* What is being asked: Exactly as shown, give the full listing again.

* Data provided:
=== Begin Enclosure ===

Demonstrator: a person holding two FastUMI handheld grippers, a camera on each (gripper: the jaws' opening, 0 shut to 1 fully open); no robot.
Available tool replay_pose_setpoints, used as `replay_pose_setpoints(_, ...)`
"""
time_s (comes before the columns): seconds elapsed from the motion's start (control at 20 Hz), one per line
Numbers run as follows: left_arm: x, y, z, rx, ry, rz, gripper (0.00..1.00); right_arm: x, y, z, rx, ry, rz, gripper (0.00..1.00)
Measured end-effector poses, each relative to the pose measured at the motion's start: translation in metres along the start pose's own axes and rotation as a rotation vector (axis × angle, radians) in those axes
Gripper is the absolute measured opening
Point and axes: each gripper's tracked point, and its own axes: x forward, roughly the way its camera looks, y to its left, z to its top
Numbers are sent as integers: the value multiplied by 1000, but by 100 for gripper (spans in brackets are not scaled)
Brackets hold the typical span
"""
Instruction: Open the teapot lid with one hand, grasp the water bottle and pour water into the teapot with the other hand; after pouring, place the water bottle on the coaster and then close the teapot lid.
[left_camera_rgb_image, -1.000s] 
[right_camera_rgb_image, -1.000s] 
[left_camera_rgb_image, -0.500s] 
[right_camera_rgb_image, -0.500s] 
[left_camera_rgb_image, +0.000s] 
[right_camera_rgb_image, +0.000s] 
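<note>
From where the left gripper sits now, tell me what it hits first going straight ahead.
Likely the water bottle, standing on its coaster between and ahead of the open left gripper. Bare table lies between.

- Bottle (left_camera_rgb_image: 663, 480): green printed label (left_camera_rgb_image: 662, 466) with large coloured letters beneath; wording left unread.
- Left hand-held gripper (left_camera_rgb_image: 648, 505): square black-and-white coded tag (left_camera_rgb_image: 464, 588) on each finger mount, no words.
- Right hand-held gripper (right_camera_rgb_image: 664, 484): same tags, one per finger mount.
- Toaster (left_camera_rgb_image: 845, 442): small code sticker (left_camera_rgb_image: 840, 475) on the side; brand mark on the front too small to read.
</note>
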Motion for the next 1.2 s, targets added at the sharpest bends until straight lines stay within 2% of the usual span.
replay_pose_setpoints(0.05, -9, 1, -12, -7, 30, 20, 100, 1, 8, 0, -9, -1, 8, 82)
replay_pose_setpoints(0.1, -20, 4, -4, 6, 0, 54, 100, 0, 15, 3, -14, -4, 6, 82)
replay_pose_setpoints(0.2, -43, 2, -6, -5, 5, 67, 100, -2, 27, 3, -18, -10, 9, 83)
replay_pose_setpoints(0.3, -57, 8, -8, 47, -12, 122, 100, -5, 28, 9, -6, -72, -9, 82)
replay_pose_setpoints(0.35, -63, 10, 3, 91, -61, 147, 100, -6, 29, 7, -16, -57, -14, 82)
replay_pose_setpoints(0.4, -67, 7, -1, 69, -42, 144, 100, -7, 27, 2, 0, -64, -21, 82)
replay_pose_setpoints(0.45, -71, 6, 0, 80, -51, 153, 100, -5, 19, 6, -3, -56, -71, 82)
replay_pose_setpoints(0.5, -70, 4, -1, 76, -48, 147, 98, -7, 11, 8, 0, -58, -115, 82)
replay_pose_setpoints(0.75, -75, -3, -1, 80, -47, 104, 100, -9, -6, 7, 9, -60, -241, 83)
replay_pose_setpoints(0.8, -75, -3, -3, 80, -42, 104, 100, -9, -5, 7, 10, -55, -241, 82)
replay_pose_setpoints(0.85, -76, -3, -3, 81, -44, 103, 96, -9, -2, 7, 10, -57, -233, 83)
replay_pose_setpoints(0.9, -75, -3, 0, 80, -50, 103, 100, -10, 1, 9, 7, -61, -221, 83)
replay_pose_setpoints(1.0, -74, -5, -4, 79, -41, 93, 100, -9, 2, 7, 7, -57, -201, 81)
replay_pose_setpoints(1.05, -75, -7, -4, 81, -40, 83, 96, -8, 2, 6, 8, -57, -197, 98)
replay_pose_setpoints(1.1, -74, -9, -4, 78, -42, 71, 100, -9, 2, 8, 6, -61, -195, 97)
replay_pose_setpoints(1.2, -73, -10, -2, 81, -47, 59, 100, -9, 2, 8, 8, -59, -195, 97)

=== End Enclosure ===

* Exercise response:
Demonstrator: a person holding two FastUMI handheld grippers, a camera on each (gripper: the jaws' opening, 0 shut to 1 fully open); no robot.
Available tool replay_pose_setpoints, used as `replay_pose_setpoints(_, ...)`
"""
time_s (comes before the columns): seconds elapsed from the motion's start (control at 20 Hz), one per line
Numbers run as follows: left_arm: x, y, z, rx, ry, rz, gripper (0.00..1.00); right_arm: x, y, z, rx, ry, rz, gripper (0.00..1.00)
Measured end-effector poses, each relative to the pose measured at the motion's start: translation in metres along the start pose's own axes and rotation as a rotation vector (axis × angle, radians) in those axes
Gripper is the absolute measured opening
Point and axes: each gripper's tracked point, and its own axes: x forward, roughly the way its camera looks, y to its left, z to its top
Numbers are sent as integers: the value multiplied by 1000, but by 100 for gripper (spans in brackets are not scaled)
Brackets hold the typical span
"""
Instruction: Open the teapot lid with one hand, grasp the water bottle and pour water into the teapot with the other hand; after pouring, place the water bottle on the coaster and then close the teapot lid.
[left_camera_rgb_image, -1.000s] 
[right_camera_rgb_image, -1.000s] 
[left_camera_rgb_image, -0.500s] 
[right_camera_rgb_image, -0.500s] 
[left_camera_rgb_image, +0.000s] 
[right_camera_rgb_image, +0.000s] 
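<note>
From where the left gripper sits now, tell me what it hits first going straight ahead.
Likely the water bottle, standing on its coaster between and ahead of the open left gripper. Bare table lies between.

- Bottle (left_camera_rgb_image: 663, 480): green printed label (left_camera_rgb_image: 662, 466) with large coloured letters beneath; wording left unread.
- Left hand-held gripper (left_camera_rgb_image: 648, 505): square black-and-white coded tag (left_camera_rgb_image: 464, 588) on each finger mount, no words.
- Right hand-held gripper (right_camera_rgb_image: 664, 484): same tags, one per finger mount.
- Toaster (left_camera_rgb_image: 845, 442): small code sticker (left_camera_rgb_image: 840, 475) on the side; brand mark on the front too small to read.
</note>
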Motion for the next 1.2 s, targets added at the sharpest bends until straight lines stay within 2% of the usual span.
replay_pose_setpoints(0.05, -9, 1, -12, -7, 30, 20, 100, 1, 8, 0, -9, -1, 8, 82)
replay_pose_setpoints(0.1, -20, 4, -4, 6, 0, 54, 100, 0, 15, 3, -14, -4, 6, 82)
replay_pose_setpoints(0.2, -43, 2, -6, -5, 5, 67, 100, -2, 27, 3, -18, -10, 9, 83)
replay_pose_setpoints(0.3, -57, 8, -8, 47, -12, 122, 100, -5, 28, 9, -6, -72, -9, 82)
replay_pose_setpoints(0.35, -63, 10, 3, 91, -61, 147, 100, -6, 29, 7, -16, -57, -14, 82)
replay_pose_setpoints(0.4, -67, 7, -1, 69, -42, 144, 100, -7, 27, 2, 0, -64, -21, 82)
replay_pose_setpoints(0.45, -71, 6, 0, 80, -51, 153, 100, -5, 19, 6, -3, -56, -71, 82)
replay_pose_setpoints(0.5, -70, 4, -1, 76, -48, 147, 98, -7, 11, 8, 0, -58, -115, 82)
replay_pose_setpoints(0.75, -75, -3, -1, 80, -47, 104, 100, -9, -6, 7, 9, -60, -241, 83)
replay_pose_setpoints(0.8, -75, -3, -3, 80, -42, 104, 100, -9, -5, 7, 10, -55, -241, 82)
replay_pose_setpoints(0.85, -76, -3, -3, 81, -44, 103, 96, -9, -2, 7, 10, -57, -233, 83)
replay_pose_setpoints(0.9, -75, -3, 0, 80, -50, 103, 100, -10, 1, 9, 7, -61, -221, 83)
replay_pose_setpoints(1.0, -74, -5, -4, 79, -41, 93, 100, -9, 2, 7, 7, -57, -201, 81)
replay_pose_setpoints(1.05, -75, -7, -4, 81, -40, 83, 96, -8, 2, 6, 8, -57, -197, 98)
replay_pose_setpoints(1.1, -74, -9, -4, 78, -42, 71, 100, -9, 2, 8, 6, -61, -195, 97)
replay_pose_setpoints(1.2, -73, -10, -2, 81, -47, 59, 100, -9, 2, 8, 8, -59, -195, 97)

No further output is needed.